If you’re just looking for an overview and takeaways, you can skip to the TLDR section below.

One of the final technical challenges getting in the way of releasing a closed alpha build is realtime terrain generation, and more specifically, generating terrain using a coroutine or Task. Basically you need to be able to walk around on the map and not even notice that the game is generating terrain around you. Now with this being a top down game I don’t have to worry about the complexities with first person games, which involves needing to generate terrain in the direction that the player is looking. Here I can just generate terrain around the player and get away with it.
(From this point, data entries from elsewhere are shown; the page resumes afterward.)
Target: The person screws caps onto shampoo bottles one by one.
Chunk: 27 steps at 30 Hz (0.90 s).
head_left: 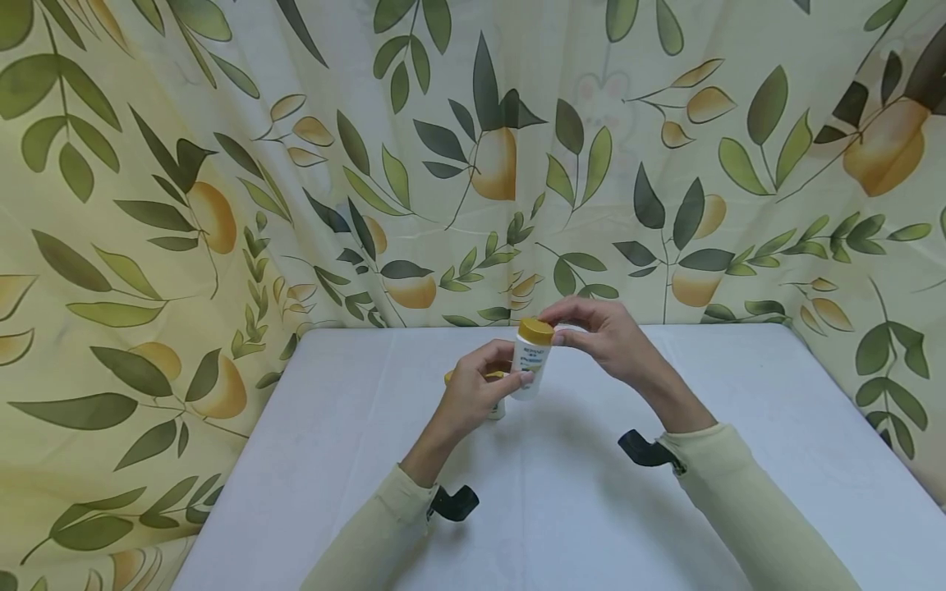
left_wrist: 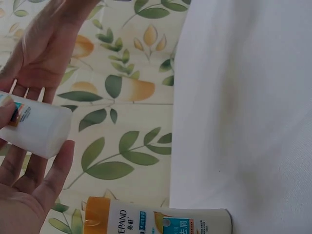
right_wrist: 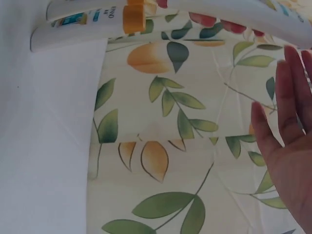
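Note:
My left hand (head_left: 476, 382) grips a white shampoo bottle (head_left: 528, 373) with a yellow cap (head_left: 535, 331), tilted slightly above the table. Its thumb lies across the label, and the other fingers wrap behind. From the right, my right hand (head_left: 602, 336) pinches the cap with thumb and index finger. In the right wrist view that hand's other fingers (right_wrist: 287, 105) extend loosely, while the cap end is cut off. A second shampoo bottle (left_wrist: 195, 222) with a yellow cap stands beside the left hand. Two standing bottles, the nearer one (right_wrist: 83, 34) included, show in the right wrist view.
A white cloth covers the table (head_left: 562, 509). Behind it and along the left hangs a curtain (head_left: 296, 246) printed with leaves and fruit. Black wrist camera mounts (head_left: 454, 502) stick out from both sleeves.

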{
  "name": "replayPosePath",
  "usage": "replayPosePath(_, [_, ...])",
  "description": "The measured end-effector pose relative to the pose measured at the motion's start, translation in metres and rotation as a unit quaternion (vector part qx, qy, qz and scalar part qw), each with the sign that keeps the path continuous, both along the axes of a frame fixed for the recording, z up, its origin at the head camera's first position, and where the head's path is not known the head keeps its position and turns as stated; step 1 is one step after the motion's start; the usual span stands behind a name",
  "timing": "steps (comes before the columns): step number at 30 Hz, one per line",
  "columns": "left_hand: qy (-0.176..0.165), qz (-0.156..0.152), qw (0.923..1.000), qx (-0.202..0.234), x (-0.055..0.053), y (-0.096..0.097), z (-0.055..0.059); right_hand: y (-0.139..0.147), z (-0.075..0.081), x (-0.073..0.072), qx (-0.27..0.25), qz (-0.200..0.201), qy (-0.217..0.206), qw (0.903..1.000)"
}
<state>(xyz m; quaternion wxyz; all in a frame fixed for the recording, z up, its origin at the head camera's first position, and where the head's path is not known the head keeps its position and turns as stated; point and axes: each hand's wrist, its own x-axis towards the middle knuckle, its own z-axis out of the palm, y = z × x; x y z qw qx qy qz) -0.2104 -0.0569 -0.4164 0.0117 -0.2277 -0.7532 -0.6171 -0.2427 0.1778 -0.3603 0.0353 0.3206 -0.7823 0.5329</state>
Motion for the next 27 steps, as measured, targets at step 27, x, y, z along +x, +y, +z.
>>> replayPosePath(27, [0.021, -0.048, 0.9986, -0.005, 0.0033, 0.0018, 0.0038, 0.0056, 0.0003, -0.0043, -0.027, 0.190, -0.077, 0.9783])
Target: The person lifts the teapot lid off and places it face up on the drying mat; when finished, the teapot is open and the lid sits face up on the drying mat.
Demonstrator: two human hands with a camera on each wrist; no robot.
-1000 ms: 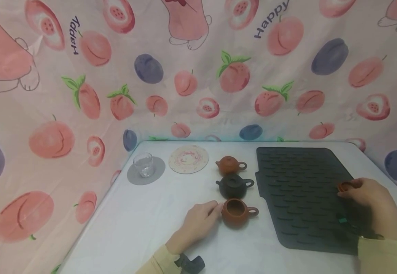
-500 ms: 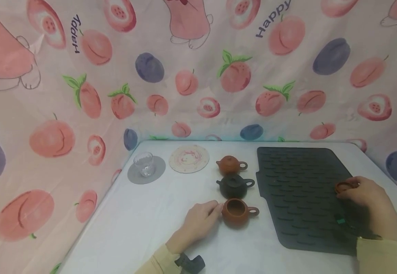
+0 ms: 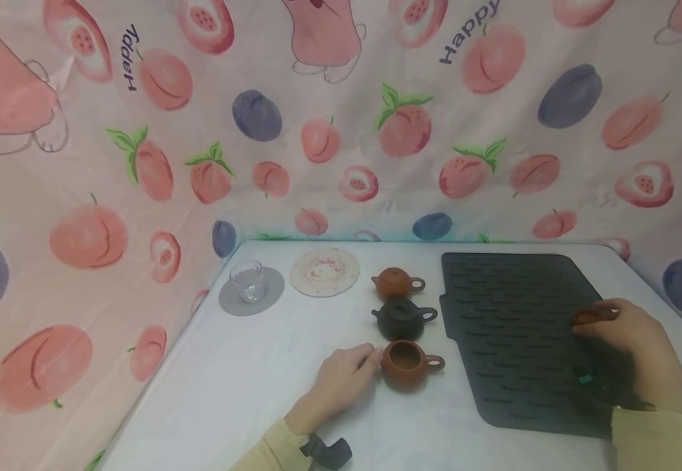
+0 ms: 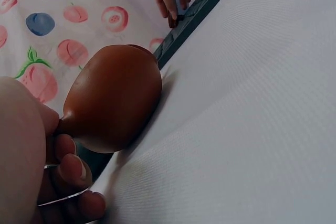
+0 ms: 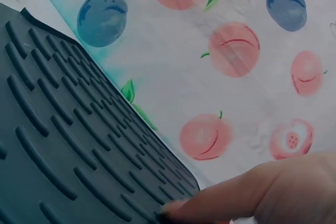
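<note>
My left hand (image 3: 341, 383) pinches the spout of a lidless reddish-brown teapot (image 3: 404, 379) standing on the white table, its dark inside showing and its handle to the right. In the left wrist view the thumb and fingers meet at the spout of this teapot (image 4: 113, 98). Over the right part of a dark ridged mat (image 3: 517, 327), my right hand (image 3: 641, 340) holds a small round brown teapot lid (image 3: 586, 317) between thumb and fingers. Only part of the right hand (image 5: 252, 190) shows in the right wrist view, where the lid is mostly hidden.
Behind the lidless pot stand a black teapot (image 3: 401, 320) and a small orange-brown teapot (image 3: 392, 285), both lidded. Farther left lie a round patterned coaster (image 3: 302, 278) and a grey disc (image 3: 236, 306) bearing a clear glass cup (image 3: 248, 281). Fruit-print cloth (image 3: 341, 150) surrounds the table.
The right hand has shifted slightly left and away from me with the lid, whose tilt has changed a little. The left hand stays at the teapot's spout.
</note>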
Terrain Generation using Bolt

For a quick reminder here is what the terrain generator looked like 2 weeks ago:

Click this image if you want to see a full size version in a new tab

This is completely built using Unity’s Bolt plugin which was originally developed by Ludiq. Basically I just started a Bolt macro using a custom event which then did all of the heavy lifting of doing the actual generation and I would just read from a list when the generation was complete. You can see an overview of how I did this in this blog post.

You can probably think of a swath of problems that I ran into getting this to work and it was a lot of work but this approach had a huge advantage for fast development: I didn’t need to let Unity recompile my code after I made changes. This allowed me to change core functionality of the shaders and see the changes in realtime in the editor.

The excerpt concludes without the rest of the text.